- How to complete this task
Search the data for the word "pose" and copy every line that contains it.
======== Supplied data ========
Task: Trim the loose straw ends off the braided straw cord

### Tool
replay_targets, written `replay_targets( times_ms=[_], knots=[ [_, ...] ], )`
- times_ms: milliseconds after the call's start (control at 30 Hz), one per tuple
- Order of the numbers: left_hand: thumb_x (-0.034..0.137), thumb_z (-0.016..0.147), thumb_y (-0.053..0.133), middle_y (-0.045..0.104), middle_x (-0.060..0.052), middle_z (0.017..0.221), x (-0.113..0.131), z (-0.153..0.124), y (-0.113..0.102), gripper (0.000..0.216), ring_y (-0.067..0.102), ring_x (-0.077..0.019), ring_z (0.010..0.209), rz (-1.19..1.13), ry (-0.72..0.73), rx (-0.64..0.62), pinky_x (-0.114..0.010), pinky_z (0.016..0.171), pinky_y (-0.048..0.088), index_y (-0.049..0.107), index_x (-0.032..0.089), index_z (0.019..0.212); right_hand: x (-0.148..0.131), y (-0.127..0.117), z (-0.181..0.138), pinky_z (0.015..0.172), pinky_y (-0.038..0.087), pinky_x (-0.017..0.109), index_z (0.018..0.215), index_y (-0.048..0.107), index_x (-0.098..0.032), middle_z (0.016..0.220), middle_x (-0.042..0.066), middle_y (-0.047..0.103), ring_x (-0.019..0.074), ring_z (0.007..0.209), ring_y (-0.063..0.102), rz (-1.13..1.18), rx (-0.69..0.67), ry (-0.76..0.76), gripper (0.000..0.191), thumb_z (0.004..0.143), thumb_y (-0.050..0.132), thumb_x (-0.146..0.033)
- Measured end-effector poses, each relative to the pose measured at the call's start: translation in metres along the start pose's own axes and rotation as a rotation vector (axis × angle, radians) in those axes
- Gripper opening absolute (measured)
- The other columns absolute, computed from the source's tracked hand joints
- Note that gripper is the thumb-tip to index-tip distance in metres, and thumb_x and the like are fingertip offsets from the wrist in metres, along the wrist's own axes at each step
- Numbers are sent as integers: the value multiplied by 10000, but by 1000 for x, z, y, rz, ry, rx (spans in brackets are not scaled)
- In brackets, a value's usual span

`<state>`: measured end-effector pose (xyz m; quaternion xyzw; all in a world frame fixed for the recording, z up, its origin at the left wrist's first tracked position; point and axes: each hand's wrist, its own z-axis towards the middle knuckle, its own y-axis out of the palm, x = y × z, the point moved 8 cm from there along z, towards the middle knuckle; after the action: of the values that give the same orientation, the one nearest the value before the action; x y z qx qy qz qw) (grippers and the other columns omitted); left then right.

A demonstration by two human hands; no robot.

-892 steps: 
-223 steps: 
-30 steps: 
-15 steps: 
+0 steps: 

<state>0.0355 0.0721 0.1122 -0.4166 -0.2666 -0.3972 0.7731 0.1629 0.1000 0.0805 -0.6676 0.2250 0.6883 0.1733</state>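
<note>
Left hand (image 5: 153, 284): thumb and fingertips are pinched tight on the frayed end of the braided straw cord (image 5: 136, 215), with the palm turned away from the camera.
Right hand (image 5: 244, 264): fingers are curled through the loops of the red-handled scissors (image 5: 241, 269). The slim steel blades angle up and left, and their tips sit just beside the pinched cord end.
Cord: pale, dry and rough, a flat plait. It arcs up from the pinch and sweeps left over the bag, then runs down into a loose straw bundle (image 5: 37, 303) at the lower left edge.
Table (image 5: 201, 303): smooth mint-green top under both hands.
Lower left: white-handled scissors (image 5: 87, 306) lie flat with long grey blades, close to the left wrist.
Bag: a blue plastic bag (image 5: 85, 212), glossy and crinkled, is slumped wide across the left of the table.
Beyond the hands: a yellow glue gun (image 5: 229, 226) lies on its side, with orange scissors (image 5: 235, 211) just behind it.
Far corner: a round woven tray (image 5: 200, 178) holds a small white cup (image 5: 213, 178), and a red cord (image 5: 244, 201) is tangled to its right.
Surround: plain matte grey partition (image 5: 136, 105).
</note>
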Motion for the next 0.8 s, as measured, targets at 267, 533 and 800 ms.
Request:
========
- Task solution
- Measured end-effector poses, each relative to the pose measured at the call's start: translation in metres along the start pose's own axes and rotation as a rotation vector (axis × angle, radians) in those axes
`<state>`: measured end-effector pose (xyz m; quaternion xyzw; all in a world frame fixed for the recording, z up, its origin at the left wrist's first tracked position; point and axes: each hand's wrist, its own z-axis towards the middle knuckle, its own y-axis out of the palm, x = y × z, the point moved 8 cm from there along z, towards the middle knuckle; after the action: of the values that give the same orientation, the one nearest the value before the action; x y z qx qy qz qw) (grippers and the other columns omitted); left then right.

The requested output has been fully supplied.